## Assigned task
How many of the lines below hold the string "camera"? Say only the number.

Excerpts from a dataset
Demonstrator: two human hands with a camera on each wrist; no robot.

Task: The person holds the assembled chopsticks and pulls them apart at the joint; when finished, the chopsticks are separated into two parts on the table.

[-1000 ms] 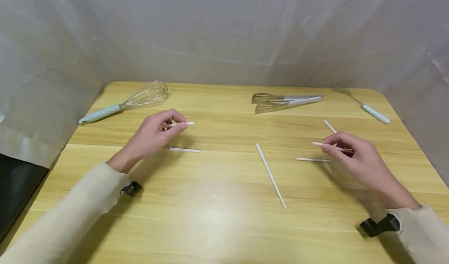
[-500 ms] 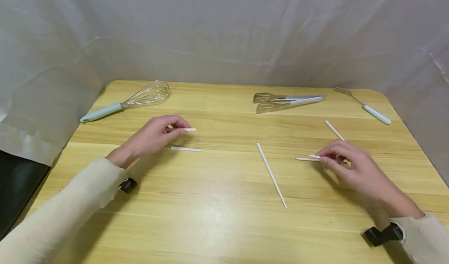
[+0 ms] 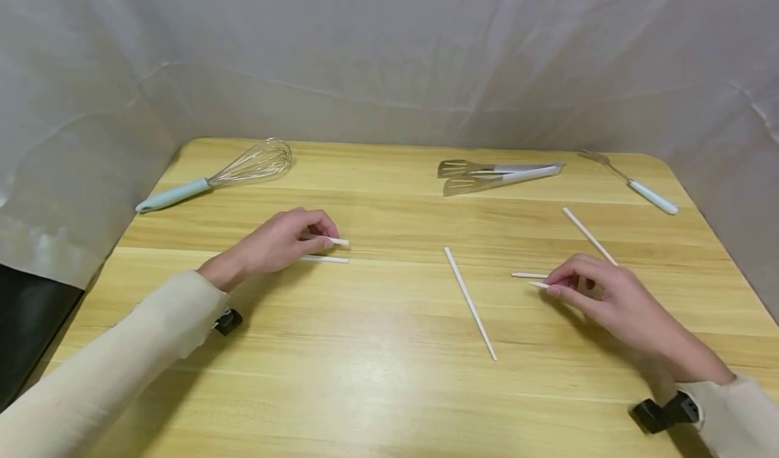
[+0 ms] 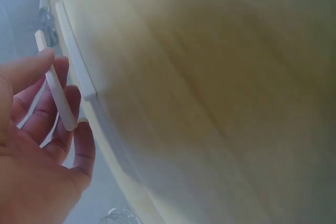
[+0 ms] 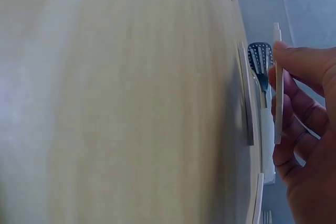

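Note:
My left hand (image 3: 282,245) pinches a short white stick (image 4: 60,98) between thumb and fingers. It is held just above and behind another short white stick (image 3: 326,260) lying on the table, whose left end the hand hides. On the right, my right hand (image 3: 608,292) pinches a similar short stick (image 5: 279,98) with a narrower tip at one end. Its tip shows in front of a short stick (image 3: 527,275) lying on the table, partly covered by the fingers. Between the hands a long white stick (image 3: 470,302) lies slanted. Another white stick (image 3: 589,235) lies behind the right hand.
On the wooden table (image 3: 365,390), a whisk (image 3: 213,177) with a pale green handle lies back left. Metal tongs (image 3: 499,176) with slotted ends lie at the back, and a fork-like utensil (image 3: 633,184) lies back right. Grey sheeting (image 3: 389,52) hangs behind the table.
Both hands have come toward the near side with their sticks, the left also drifting slightly right. The right-hand stick has passed from behind the lying short stick to in front of it.

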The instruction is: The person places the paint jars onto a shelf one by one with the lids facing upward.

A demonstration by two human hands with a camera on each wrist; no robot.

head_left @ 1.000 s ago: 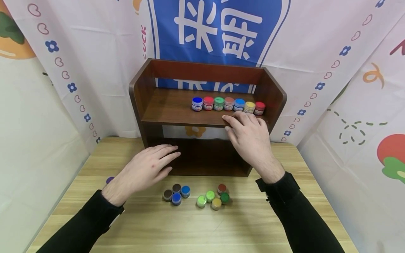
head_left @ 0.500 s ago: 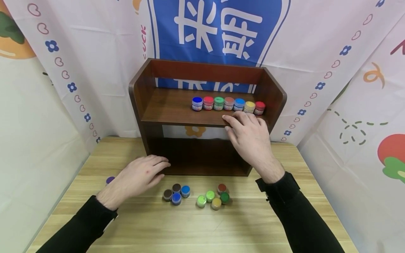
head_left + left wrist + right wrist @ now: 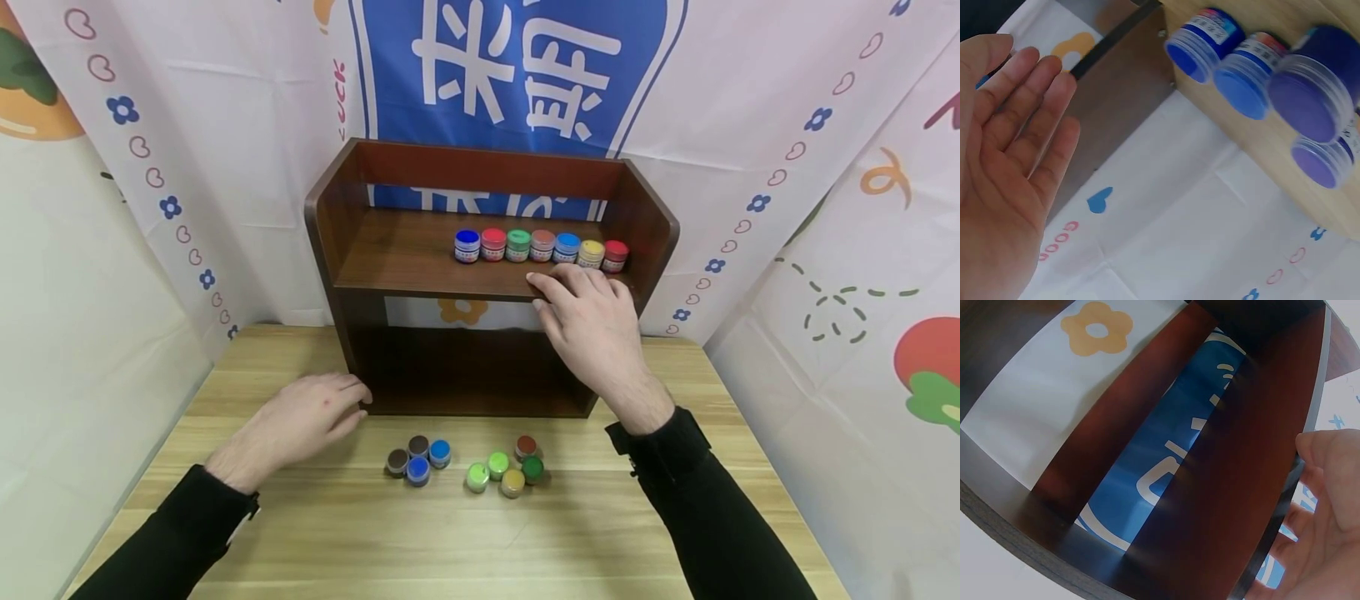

## Output below
2